BEGIN
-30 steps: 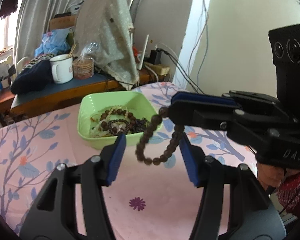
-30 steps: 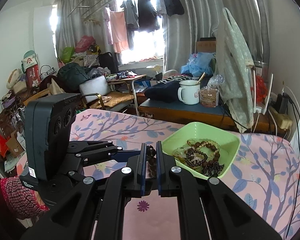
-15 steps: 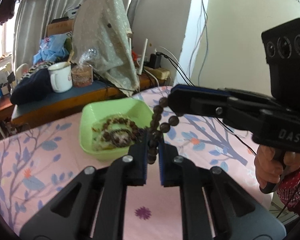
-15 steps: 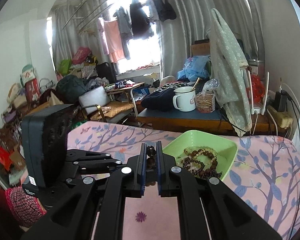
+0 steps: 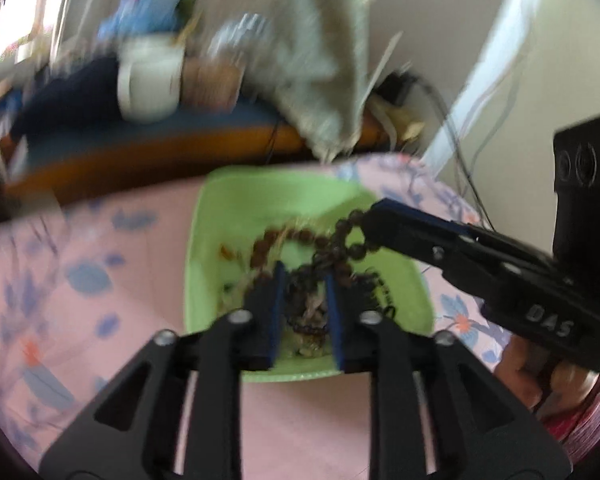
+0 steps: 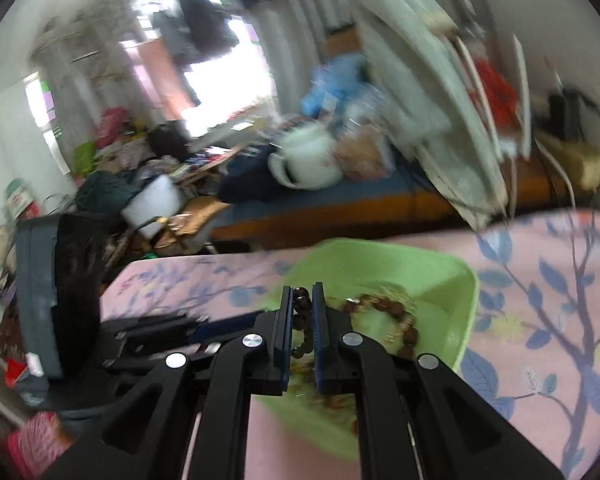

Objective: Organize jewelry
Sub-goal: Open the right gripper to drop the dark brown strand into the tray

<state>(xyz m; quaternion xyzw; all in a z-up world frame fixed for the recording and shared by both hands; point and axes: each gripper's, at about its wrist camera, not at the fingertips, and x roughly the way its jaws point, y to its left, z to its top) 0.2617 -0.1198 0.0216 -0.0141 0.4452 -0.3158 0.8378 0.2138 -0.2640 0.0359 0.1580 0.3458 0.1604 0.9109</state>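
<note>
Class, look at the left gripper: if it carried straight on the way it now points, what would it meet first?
Probably the dark beaded bracelet dangling from the right gripper, whose loop hangs between the left gripper fingers. Just beyond lies the jewelry piled in the green tray. Blur makes depth uncertain.

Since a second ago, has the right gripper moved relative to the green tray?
Yes. The right gripper, shut on the bead bracelet, has moved forward over the green tray.

Both fisheye views are smeared by motion blur. Daylight is admitted through a blown-out window (image 6: pixel 220 80); edges are bowed.
</note>
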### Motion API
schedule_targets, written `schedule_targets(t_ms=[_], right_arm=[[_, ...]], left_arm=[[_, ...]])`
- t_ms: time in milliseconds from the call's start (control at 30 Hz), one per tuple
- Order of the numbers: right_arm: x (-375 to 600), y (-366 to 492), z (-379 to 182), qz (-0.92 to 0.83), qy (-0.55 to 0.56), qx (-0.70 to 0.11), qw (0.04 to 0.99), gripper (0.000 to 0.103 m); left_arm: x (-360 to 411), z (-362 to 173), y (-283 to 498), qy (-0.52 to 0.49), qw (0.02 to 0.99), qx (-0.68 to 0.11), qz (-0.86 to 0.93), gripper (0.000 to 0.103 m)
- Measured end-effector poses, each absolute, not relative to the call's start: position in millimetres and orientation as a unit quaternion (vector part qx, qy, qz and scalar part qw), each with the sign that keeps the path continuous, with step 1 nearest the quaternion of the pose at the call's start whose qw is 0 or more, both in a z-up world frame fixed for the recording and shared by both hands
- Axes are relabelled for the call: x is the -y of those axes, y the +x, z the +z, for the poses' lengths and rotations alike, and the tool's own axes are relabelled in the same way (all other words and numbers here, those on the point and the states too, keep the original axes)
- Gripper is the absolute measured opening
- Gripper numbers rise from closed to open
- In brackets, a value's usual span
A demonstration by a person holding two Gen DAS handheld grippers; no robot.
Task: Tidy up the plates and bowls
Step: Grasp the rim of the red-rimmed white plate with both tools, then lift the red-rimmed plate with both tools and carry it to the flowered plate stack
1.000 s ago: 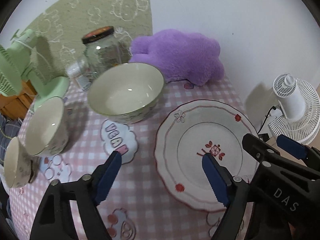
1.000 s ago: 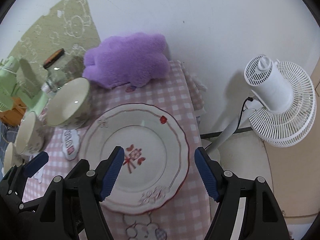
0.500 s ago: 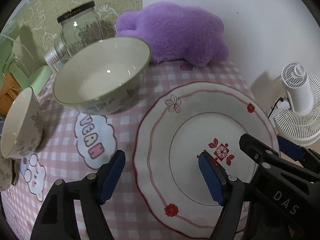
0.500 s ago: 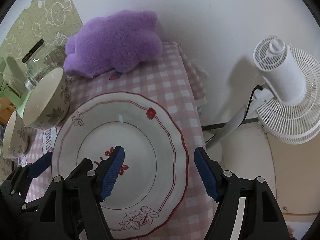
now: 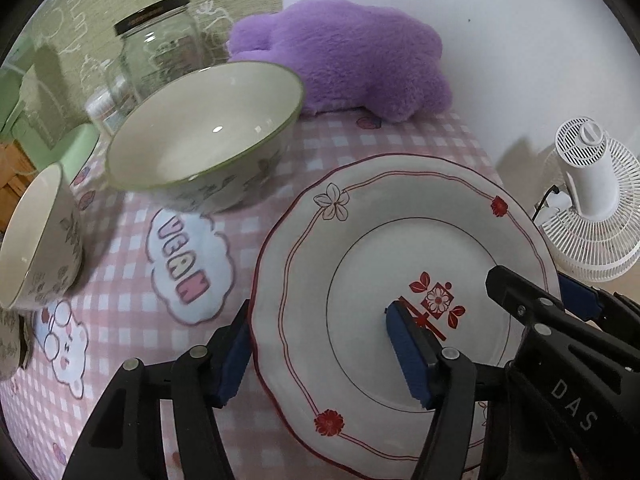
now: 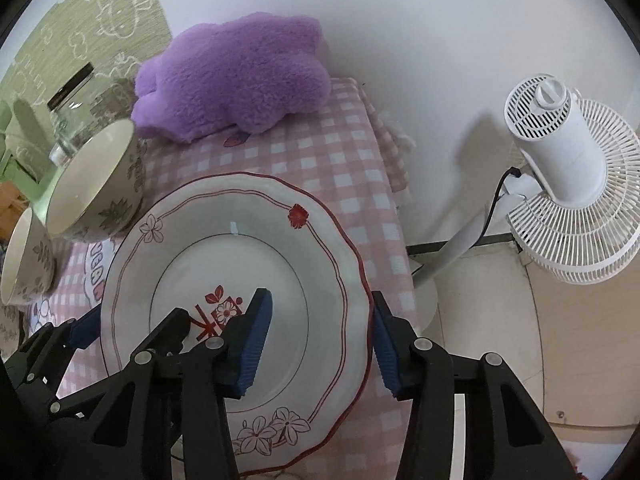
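A white scalloped plate (image 5: 360, 248) with a red rim and flower marks lies on the pink checked tablecloth; it also shows in the right wrist view (image 6: 224, 248). My left gripper (image 5: 320, 354) is open and straddles the plate's left edge, one finger over the plate and one outside it. My right gripper (image 6: 320, 344) is open and straddles the plate's right edge the same way. A large green-rimmed bowl (image 5: 204, 136) stands left of the plate, and a smaller bowl (image 5: 36, 236) stands further left.
A purple plush cushion (image 5: 344, 56) lies at the back against the wall. A glass jar (image 5: 160, 40) with a black lid stands behind the large bowl. A white fan (image 6: 568, 176) stands on the floor past the table's right edge (image 6: 400, 208).
Both grippers have moved forward and down to the plate, and their jaws now sit either side of its left and right edges. The plate and bowls have not moved.
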State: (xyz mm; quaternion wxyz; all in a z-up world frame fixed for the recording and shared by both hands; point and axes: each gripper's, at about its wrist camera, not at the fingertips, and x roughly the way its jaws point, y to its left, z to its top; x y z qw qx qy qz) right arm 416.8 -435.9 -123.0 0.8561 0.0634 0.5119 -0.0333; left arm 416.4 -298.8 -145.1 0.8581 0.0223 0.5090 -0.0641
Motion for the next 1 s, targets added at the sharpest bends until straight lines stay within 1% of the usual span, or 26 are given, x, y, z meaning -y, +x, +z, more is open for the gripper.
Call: schedule_targets(t_ms=[333, 633, 867, 1000], right_arm=[[391, 378, -119, -0.003, 0.058, -0.529, 0.847, 0.051], [349, 335, -128, 0.03, 0.054, -0.558, 0.827, 0.051], [343, 329, -131, 0.037, 0.048, -0.567, 0.822, 0.052], [342, 334, -130, 0.04, 0.036, -0.557, 0.829, 0.052]], left_arm=[[251, -138, 368, 0.033, 0.853, -0.519, -0.038, 0.066], [209, -148, 319, 0.02, 0.837, -0.547, -0.016, 0.066], [206, -149, 315, 0.013, 0.84, -0.542, -0.017, 0.066], [205, -150, 323, 0.009, 0.844, -0.536, -0.017, 0.066]])
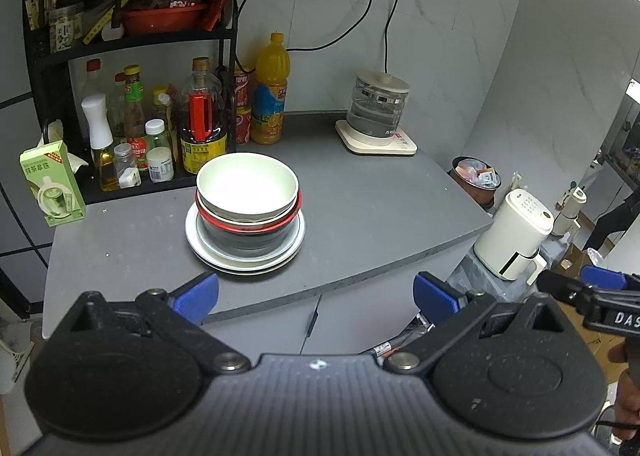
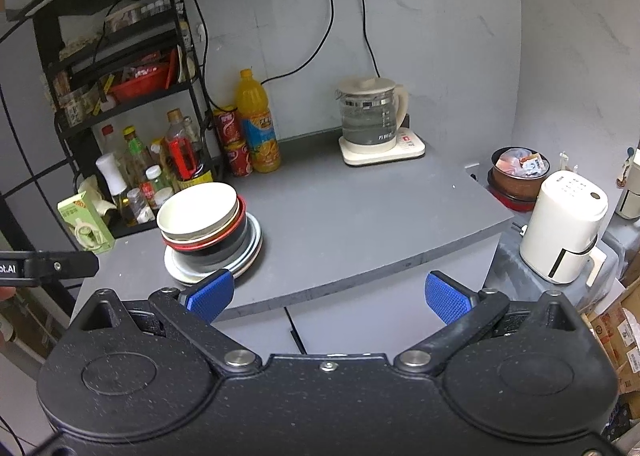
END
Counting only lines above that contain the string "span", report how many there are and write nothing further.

RESPONSE TO THE TASK: 2